Abstract: Background: The chemokine and bone marrow homing receptor CXCR4 has been implicated in metastatic dissemination in different tumor types. In this study we investigated CXCR4 expression in esophageal cancer and the association with survival, lymph node and bone marrow micrometastasis. Methods: We retrospectively analyzed frozen tumor samples of 136 patients with completely resected esophageal cancer for CXCR4 expression by immunohistochemistry.
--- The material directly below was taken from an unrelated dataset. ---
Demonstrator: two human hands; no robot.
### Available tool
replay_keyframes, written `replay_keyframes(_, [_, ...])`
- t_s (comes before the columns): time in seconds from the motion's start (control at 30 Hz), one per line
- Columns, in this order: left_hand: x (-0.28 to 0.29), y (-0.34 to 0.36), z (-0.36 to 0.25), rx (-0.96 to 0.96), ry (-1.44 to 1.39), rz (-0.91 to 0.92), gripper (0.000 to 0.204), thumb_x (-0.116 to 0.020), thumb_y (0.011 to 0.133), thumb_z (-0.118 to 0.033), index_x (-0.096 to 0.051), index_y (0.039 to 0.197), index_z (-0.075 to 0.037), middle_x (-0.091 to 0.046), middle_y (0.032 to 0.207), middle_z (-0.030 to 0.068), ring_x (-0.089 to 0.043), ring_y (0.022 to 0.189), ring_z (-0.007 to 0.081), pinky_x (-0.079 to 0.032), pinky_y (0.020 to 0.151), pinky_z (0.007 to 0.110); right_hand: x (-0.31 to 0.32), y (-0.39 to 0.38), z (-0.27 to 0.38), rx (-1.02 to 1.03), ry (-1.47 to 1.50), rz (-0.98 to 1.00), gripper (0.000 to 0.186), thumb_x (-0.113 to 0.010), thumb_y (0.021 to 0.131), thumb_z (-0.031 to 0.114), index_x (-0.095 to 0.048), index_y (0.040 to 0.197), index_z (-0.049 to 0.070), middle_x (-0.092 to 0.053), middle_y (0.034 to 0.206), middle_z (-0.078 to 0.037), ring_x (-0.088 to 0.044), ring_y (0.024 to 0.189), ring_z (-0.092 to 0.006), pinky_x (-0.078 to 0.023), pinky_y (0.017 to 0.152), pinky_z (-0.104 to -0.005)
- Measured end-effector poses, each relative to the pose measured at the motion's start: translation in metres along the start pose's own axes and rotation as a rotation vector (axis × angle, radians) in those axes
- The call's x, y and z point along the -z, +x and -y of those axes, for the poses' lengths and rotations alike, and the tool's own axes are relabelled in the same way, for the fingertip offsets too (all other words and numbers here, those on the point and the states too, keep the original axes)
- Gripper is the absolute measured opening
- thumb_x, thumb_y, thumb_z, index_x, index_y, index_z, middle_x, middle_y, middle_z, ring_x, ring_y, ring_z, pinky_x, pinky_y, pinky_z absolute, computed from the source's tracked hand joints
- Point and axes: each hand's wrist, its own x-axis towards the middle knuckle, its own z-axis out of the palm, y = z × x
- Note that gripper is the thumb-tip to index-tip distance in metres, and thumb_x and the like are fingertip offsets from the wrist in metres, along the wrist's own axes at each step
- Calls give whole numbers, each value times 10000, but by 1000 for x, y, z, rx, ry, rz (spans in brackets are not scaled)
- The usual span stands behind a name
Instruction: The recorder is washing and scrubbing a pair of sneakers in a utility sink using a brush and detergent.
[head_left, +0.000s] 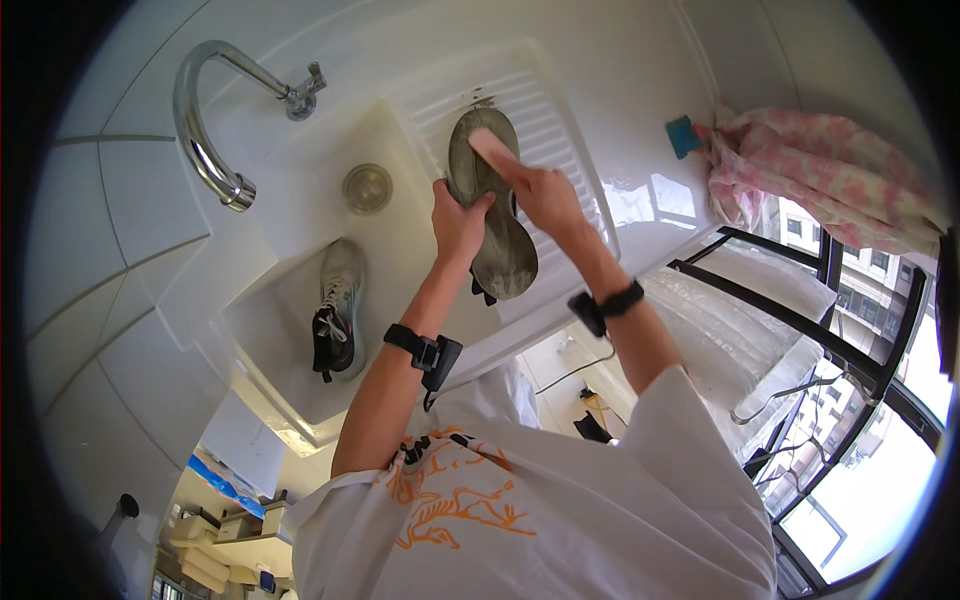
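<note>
A shoe [508, 262] lies with its grey, worn sole turned up over the ribbed washboard [548, 112] of a white sink. My left hand [460, 222] grips it around the narrow middle, with the thumb on the sole. In my right hand [550, 202] is a pale pink brush [490, 148], its flat end resting on the wide part of the sole; any bristles are hidden beneath. Down in the basin [300, 215], to the left, sits a second shoe [343, 300], grey with white laces and a black heel, upright.
A chrome tap [190, 120] curves over the basin's left side, and a round drain [367, 188] lies in its floor. At right are a green sponge [684, 137], a pink-patterned cloth [800, 165] and a black-framed window [850, 370]. Black straps circle both my wrists.
</note>
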Motion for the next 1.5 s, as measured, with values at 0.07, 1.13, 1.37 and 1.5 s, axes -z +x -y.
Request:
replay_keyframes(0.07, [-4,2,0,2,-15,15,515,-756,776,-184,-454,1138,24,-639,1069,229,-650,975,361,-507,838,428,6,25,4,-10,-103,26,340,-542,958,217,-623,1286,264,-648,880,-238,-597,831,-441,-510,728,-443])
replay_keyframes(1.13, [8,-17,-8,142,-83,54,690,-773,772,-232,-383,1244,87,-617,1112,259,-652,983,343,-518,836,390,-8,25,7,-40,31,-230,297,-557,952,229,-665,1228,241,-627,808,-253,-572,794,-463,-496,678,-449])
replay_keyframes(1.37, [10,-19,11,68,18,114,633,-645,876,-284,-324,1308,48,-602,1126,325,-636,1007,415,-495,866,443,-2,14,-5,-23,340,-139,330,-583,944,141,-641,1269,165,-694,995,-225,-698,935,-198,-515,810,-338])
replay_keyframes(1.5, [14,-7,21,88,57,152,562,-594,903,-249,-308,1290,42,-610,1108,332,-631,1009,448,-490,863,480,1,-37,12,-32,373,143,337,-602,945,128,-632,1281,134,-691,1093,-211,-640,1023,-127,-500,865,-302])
Lymph node micrometastasis was determined by staining with mAb Ber-EP4, bone marrow micrometastasis by using pancyto-keratin mAb A45-B/B3. CXCR4 expression was correlated with these results and other clinicopathological features. Results: CXCR4 expression was found in 75 out of 136 (55%) esophageal tumors. Patients with positive immunostaining of CXCR4 had a significantly shorter overall and tumor-specific survival than patients without (p = 0.002; log-rank test). Further, CXCR4 expression significantly correlated with lymph node as well as bone marrow micrometastasis. Multivariate analysis identified CXCR4 expression as an independent prognostic factor (p = 0.001). Conclusion: CXCR4 expression is associated with a significantly worse outcome in esophageal cancer patients. Our results implicate a role for CXCR4 in systemic spread since expression correlates with lymph node and bone marrow micrometastasis and it could be a potential target for immunotherapy.